_TASK BRIEF_:
Could you give the data below again exactly, apart from the pictures?

_RECORDED INFORMATION_:
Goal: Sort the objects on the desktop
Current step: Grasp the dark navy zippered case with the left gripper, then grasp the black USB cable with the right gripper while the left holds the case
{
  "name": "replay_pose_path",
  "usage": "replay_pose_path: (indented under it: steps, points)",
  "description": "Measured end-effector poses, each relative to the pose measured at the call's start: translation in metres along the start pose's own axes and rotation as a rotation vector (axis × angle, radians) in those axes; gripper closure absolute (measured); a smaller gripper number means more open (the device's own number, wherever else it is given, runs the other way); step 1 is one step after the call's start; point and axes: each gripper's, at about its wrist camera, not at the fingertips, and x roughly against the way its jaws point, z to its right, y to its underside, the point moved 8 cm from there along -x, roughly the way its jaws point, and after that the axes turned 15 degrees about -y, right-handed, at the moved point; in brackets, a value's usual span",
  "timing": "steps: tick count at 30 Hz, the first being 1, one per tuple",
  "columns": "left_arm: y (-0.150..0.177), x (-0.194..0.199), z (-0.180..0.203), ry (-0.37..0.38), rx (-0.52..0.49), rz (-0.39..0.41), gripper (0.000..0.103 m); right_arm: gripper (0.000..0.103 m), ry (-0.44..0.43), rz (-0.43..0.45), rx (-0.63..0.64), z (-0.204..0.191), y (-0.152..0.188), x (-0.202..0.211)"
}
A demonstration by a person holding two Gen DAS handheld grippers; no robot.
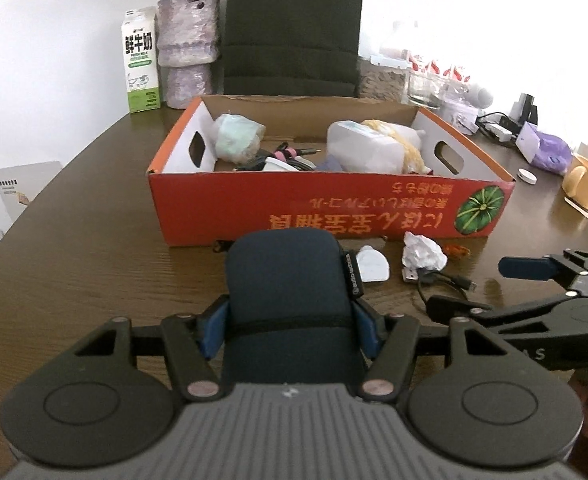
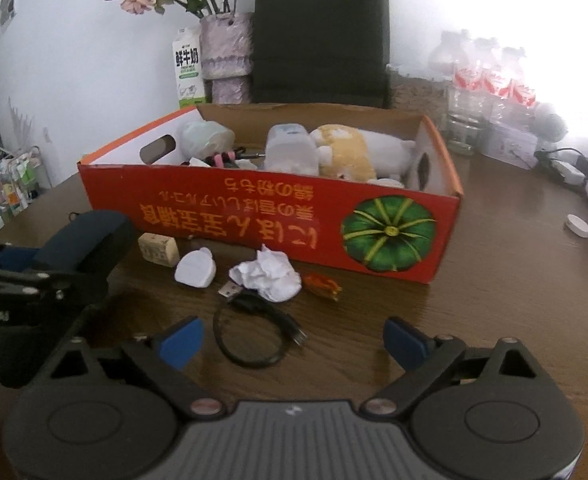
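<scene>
Table (image 2: 494, 280) of dark wood carries everything here. At the left, the left gripper (image 1: 288, 330) has its jaws clamped on a dark blue pouch (image 1: 286, 280), blue pads pressed to both its sides, the pouch held just in front of the orange box (image 2: 254, 216). Right of the pouch, in the right wrist view, a small cork-coloured block (image 2: 159, 249) and a white plug (image 2: 196, 268) lie beside the box's front wall. Next come a crumpled paper ball (image 2: 268, 274), a coiled black cable (image 2: 250, 336) just below it, and an amber wrapper (image 2: 322, 286) near the box's pumpkin picture. The right gripper (image 2: 292, 342) hovers over the cable, jaws wide, nothing between the pads. Inside the box sit a white jug (image 2: 290, 152) and a plush toy (image 2: 350, 152). Far right lies a white disc (image 2: 578, 226).
</scene>
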Motion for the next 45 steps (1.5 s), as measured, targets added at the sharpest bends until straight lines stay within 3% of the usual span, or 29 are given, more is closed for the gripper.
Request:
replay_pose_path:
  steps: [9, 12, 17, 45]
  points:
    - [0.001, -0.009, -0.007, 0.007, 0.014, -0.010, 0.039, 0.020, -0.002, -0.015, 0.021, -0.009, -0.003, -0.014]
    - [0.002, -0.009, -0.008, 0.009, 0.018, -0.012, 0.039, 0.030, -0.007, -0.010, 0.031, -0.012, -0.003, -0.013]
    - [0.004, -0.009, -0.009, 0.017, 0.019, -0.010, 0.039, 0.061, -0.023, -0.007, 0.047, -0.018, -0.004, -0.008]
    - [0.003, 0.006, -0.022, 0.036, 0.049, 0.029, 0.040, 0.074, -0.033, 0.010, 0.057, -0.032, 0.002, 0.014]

_OUTPUT_:
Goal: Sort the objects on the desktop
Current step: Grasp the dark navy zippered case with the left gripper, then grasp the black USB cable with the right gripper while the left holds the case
{
  "name": "replay_pose_path",
  "usage": "replay_pose_path: (indented under it: steps, points)",
  "description": "Measured end-effector poses, each relative to the pose measured at the call's start: translation in metres along the start pose's own axes and rotation as a rotation vector (axis × angle, radians) in those axes; gripper closure absolute (measured); a smaller gripper number means more open (the device's own number, wherever else it is given, runs the other way); step 1 is one step after the call's start; point and axes: each gripper's, at about its wrist camera, not at the fingertips, and x roughly against the way its jaws point, z to its right, y to its underside, the point moved 8 cm from there along -x, roughly the way its jaws point, and after that the axes turned 15 degrees about -y, right-handed, at the moved point; in brackets, a value's usual span",
  "timing": "steps: tick count at 30 Hz, the first being 1, one per tuple",
  "columns": "left_arm: y (-0.150..0.177), x (-0.194..0.199), z (-0.180..0.203), ry (-0.37..0.38), rx (-0.52..0.49), rz (-0.39..0.41), gripper (0.000..0.103 m); right_arm: gripper (0.000..0.103 m), ry (-0.44..0.43), rz (-0.43..0.45), rx (-0.63..0.64), z (-0.204..0.191), y (-0.152..0.188), x (-0.202..0.211)"
}
A demonstration by a person holding two Gen DAS handheld grippers; no robot.
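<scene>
Table (image 2: 494, 280) of dark wood carries everything here. At the left, the left gripper (image 1: 288, 330) has its jaws clamped on a dark blue pouch (image 1: 286, 280), blue pads pressed to both its sides, the pouch held just in front of the orange box (image 2: 254, 216). Right of the pouch, in the right wrist view, a small cork-coloured block (image 2: 159, 249) and a white plug (image 2: 196, 268) lie beside the box's front wall. Next come a crumpled paper ball (image 2: 268, 274), a coiled black cable (image 2: 250, 336) just below it, and an amber wrapper (image 2: 322, 286) near the box's pumpkin picture. The right gripper (image 2: 292, 342) hovers over the cable, jaws wide, nothing between the pads. Inside the box sit a white jug (image 2: 290, 152) and a plush toy (image 2: 350, 152). Far right lies a white disc (image 2: 578, 226).
</scene>
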Motion for the next 45 steps (1.5 s), as measured, targets added at the sharpest bends until straight lines stay within 3% of the usual span, or 29 are given, more is closed for the gripper.
Request:
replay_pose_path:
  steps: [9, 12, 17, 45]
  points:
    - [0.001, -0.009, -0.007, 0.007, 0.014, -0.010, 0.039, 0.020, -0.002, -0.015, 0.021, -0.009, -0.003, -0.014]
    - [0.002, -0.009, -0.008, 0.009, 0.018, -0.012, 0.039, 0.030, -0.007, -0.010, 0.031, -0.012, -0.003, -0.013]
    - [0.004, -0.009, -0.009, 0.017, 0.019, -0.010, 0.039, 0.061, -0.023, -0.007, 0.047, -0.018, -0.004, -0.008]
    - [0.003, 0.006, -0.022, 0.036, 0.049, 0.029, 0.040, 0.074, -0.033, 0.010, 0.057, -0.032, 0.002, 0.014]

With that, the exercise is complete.